--- RECORDS SHOWN ---

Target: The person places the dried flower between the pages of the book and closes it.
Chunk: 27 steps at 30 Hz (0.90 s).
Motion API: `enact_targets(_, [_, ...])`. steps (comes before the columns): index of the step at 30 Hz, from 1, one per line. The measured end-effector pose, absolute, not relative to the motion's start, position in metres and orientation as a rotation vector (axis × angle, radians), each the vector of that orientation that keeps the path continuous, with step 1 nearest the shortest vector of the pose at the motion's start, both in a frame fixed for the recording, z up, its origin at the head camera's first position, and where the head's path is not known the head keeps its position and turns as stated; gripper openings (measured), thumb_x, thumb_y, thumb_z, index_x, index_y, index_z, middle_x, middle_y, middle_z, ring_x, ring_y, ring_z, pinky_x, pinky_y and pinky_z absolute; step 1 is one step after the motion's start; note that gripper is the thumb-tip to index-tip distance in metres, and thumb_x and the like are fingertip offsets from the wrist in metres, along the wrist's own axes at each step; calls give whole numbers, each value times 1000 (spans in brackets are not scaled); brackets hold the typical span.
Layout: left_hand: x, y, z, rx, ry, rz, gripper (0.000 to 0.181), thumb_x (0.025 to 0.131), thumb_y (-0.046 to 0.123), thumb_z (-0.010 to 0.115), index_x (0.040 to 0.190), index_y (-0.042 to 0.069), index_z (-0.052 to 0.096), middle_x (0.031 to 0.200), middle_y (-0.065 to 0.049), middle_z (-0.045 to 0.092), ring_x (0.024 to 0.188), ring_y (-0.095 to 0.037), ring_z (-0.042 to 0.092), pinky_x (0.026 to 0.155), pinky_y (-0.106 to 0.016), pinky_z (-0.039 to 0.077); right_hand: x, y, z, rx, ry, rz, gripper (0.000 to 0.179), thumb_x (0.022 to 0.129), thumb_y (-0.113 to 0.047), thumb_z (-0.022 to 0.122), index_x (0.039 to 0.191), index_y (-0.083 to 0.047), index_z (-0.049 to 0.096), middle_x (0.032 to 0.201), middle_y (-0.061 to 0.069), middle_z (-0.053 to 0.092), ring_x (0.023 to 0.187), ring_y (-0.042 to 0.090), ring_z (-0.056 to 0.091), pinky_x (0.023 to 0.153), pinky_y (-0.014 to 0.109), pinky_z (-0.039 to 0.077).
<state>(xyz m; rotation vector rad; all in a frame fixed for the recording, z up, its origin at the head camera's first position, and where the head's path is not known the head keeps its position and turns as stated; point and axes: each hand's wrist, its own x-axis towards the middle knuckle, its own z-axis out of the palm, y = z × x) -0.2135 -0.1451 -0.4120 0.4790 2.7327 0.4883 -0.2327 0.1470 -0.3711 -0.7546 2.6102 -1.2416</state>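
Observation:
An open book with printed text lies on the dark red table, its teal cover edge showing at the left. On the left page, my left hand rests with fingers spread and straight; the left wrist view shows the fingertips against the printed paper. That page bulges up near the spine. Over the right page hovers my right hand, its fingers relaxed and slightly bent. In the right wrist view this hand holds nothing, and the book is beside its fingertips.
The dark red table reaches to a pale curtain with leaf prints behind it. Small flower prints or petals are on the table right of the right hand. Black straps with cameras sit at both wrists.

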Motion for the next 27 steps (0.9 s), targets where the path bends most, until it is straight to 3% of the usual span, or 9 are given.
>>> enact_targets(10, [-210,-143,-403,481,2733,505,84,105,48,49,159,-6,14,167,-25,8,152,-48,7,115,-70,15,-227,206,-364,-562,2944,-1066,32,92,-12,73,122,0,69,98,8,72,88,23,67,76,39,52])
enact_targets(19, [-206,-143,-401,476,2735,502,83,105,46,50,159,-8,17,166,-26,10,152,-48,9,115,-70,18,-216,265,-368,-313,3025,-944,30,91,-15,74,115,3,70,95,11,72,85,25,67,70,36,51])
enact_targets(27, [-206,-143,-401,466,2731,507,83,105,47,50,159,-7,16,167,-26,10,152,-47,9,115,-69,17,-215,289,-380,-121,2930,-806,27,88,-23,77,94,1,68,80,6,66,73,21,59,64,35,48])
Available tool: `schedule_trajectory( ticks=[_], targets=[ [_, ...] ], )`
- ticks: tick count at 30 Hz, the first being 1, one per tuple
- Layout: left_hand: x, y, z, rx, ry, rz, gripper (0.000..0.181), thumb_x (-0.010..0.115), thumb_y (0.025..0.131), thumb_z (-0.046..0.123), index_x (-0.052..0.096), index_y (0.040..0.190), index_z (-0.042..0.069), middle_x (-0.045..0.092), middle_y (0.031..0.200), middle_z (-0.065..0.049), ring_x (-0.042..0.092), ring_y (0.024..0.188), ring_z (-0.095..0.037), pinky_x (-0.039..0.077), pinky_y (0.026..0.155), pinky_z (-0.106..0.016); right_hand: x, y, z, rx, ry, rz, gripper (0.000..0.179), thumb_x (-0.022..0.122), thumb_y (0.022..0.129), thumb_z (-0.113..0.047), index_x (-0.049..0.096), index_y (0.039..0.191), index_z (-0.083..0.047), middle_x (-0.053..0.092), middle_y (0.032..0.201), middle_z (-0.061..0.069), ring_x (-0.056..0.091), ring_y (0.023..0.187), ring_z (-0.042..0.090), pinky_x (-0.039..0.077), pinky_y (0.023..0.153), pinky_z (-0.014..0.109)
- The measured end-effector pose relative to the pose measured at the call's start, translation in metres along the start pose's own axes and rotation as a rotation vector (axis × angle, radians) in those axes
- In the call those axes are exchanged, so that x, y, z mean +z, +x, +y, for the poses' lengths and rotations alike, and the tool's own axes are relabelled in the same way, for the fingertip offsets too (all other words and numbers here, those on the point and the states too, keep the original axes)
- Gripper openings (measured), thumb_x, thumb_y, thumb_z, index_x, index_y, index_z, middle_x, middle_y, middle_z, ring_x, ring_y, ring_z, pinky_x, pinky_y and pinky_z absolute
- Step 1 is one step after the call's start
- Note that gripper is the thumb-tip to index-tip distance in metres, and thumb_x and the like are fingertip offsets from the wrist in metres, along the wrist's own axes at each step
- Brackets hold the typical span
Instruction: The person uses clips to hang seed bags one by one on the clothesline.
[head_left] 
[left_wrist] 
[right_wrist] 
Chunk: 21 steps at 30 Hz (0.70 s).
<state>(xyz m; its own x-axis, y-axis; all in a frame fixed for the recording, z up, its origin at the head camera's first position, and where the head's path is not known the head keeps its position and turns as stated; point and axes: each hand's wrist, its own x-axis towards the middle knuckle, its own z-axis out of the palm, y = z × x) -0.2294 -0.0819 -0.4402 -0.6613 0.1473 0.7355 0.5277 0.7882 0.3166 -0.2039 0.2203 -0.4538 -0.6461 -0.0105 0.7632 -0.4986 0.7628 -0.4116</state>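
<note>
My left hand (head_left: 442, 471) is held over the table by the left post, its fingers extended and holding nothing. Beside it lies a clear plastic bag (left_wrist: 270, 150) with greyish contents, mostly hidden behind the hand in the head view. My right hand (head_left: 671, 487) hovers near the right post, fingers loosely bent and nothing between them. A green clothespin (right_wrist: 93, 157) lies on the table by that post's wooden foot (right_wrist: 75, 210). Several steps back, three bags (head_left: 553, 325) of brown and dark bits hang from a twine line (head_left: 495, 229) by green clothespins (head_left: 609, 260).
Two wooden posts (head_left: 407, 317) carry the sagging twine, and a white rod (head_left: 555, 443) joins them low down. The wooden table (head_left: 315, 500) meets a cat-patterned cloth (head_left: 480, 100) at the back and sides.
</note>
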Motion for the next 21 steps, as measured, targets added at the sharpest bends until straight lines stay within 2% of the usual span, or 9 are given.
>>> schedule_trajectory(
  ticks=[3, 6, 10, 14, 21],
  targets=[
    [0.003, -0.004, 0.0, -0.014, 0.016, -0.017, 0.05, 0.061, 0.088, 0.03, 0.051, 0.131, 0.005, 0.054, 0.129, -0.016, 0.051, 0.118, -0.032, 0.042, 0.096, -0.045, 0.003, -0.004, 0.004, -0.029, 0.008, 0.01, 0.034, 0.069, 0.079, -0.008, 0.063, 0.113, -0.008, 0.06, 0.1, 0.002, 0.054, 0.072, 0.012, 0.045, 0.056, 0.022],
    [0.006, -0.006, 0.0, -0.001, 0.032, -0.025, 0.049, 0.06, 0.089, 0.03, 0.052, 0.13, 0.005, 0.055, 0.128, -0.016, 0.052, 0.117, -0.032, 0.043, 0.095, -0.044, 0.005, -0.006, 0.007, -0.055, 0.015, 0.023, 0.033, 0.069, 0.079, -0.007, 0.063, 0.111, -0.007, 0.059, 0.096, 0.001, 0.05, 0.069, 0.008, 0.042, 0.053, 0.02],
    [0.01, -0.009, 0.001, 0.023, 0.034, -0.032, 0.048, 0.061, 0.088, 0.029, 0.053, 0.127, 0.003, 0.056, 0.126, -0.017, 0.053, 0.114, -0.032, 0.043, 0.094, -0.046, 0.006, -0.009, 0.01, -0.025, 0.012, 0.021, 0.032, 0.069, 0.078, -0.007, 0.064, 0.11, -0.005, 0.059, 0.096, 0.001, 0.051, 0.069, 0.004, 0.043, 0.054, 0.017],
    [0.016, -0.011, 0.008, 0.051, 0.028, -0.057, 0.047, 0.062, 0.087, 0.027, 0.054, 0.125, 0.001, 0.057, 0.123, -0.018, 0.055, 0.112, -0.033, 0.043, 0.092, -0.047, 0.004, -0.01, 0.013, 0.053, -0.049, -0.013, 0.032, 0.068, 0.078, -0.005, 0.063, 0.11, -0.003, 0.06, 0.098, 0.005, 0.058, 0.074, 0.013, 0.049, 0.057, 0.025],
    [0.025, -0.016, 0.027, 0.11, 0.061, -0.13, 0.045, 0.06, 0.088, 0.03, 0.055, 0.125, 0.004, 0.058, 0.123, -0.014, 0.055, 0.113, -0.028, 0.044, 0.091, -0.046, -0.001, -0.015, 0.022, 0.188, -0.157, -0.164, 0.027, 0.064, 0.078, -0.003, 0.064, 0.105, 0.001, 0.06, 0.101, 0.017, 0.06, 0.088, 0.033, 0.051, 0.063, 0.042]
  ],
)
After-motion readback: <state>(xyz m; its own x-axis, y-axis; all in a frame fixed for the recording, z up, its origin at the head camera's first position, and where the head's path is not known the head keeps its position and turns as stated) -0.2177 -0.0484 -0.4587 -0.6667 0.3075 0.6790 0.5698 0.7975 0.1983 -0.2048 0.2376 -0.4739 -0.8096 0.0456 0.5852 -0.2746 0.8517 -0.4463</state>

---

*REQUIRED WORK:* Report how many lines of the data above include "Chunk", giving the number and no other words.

*ANSWER TO THIS TASK:* 2